▶ **What you should do**
Repeat the whole listing below precisely. Omit all pictures.

=== Section Start ===

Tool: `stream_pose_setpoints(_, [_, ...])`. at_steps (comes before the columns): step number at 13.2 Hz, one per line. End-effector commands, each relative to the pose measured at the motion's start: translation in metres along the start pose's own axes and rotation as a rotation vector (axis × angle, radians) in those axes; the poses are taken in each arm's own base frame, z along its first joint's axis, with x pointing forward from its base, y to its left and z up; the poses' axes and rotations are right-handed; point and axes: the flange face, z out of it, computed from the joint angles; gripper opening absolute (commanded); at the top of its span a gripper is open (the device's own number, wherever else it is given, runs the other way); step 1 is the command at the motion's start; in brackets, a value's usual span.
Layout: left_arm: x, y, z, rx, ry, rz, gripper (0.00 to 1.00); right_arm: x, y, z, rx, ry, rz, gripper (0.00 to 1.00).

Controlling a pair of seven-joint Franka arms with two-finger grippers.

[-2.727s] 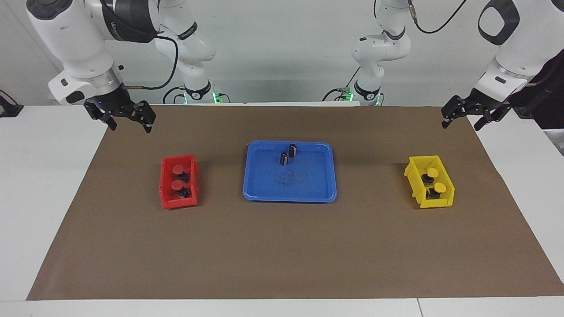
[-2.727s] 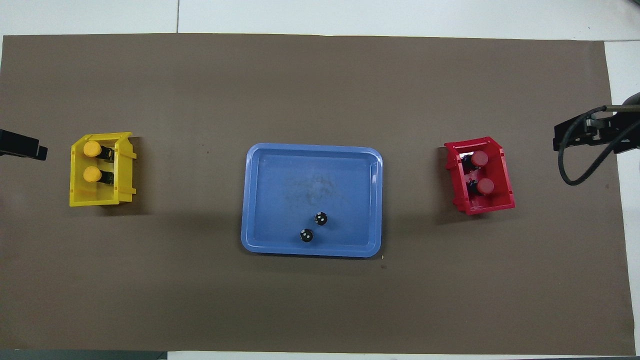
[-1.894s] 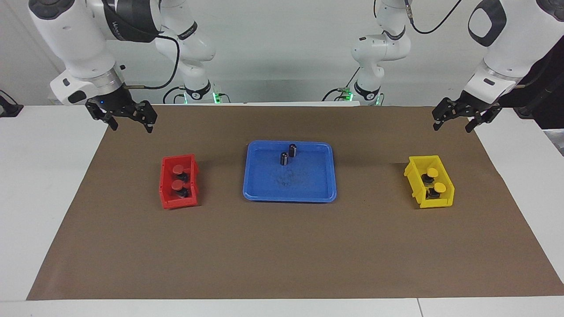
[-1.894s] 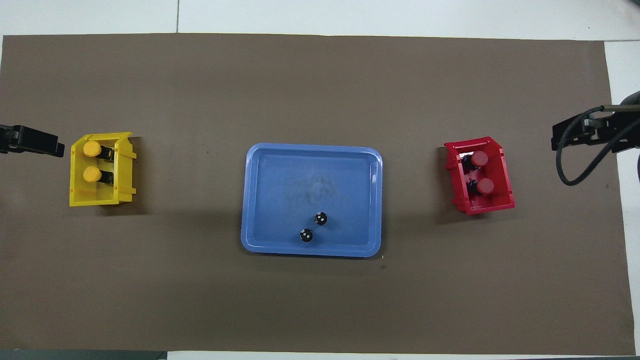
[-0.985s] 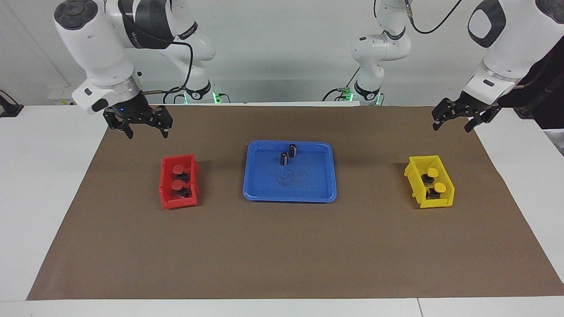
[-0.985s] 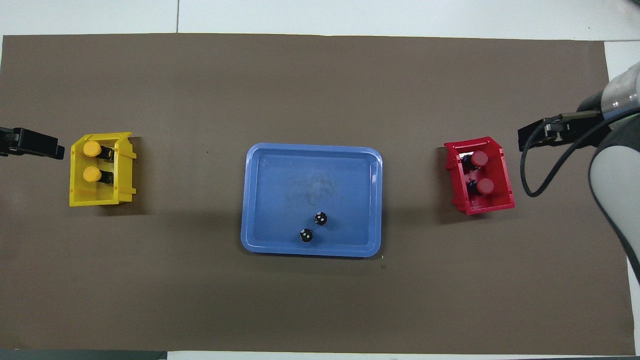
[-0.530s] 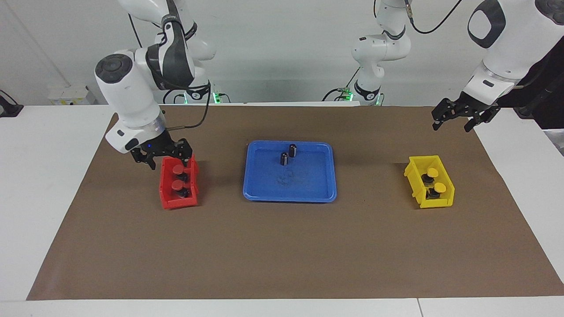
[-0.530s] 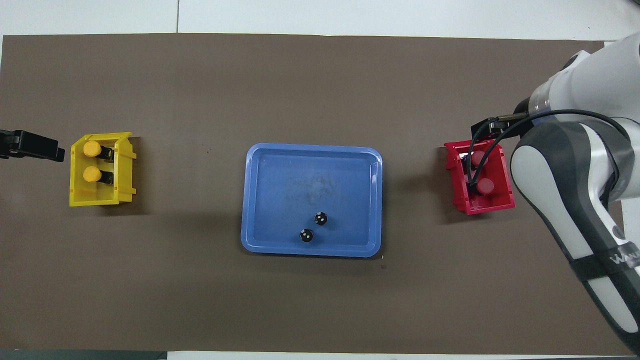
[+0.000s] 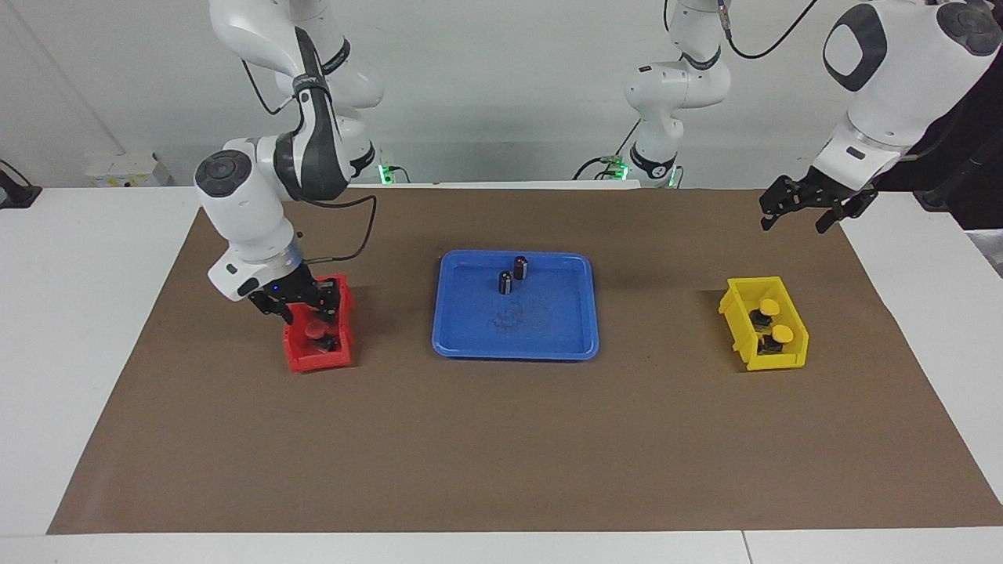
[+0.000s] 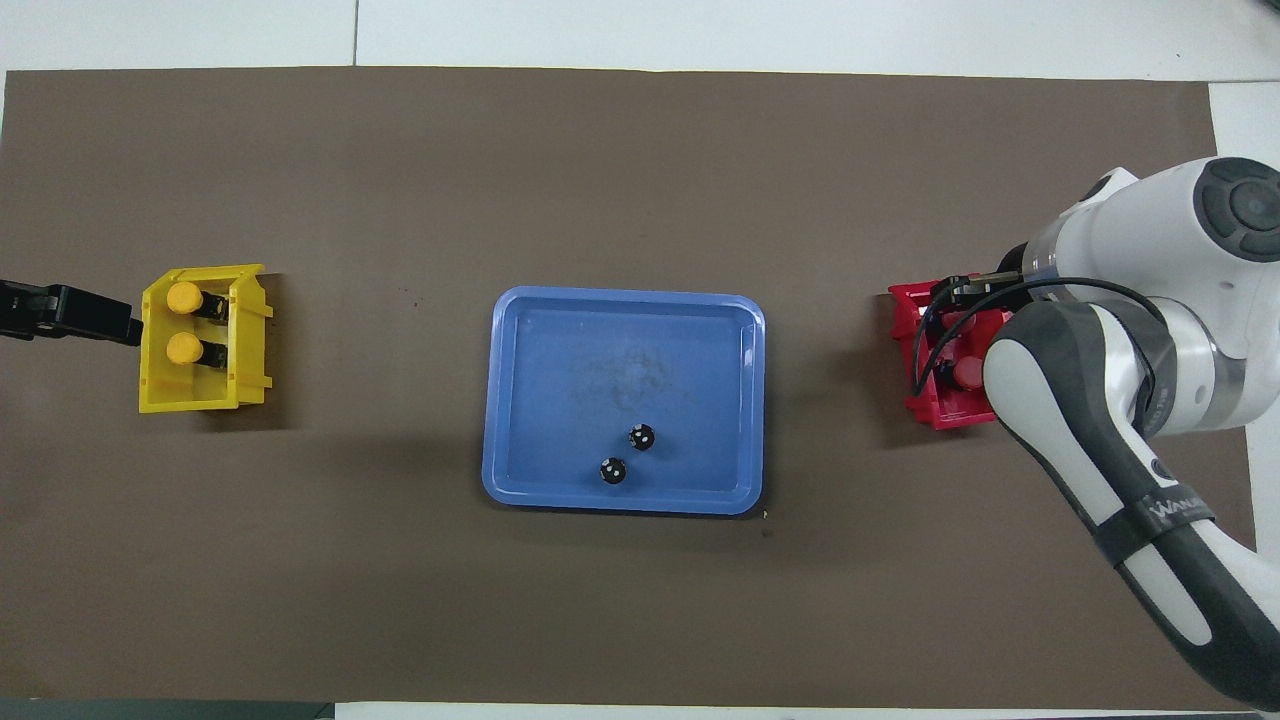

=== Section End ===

▶ **Answer for the task**
Tool: `stream_pose_setpoints(_, [_, ...])`. at_steps (comes before the columns): step number at 13.2 Hz, one per line. End-effector commands, each relative to the pose measured at the motion's start: translation in metres along the start pose's own axes and rotation as a rotation vector (axis × angle, radians) in those axes; the poses are taken in each arm's own base frame, z along its first joint's axis, with x pointing forward from its base, y to its left and z up; the poses' axes and rotations are right-handed; point and axes: the flange face, z out of it, computed from the joint angles; gripper opening absolute (commanded); at the top of its span a gripper is open (the device's own number, wherever else it is given, runs the other way); step 1 is the command at the motion's start; in brackets, a value's usual span.
Layout: left_arm: x, y, z, rx, ry, rz, gripper (0.00 to 1.00); right_arm: x, y, z, rx, ry, rz, gripper (0.00 to 1.00).

Controlling a pair of seven-joint Franka arms with two-finger grippers.

[-2.727s] 
[-2.727s] 
[-1.894s] 
[-1.894s] 
[-0.985s] 
[-0.985s] 
[-0.530s] 
[-0.530s] 
[+0.000s] 
[+0.000s] 

Now the exercise is complete.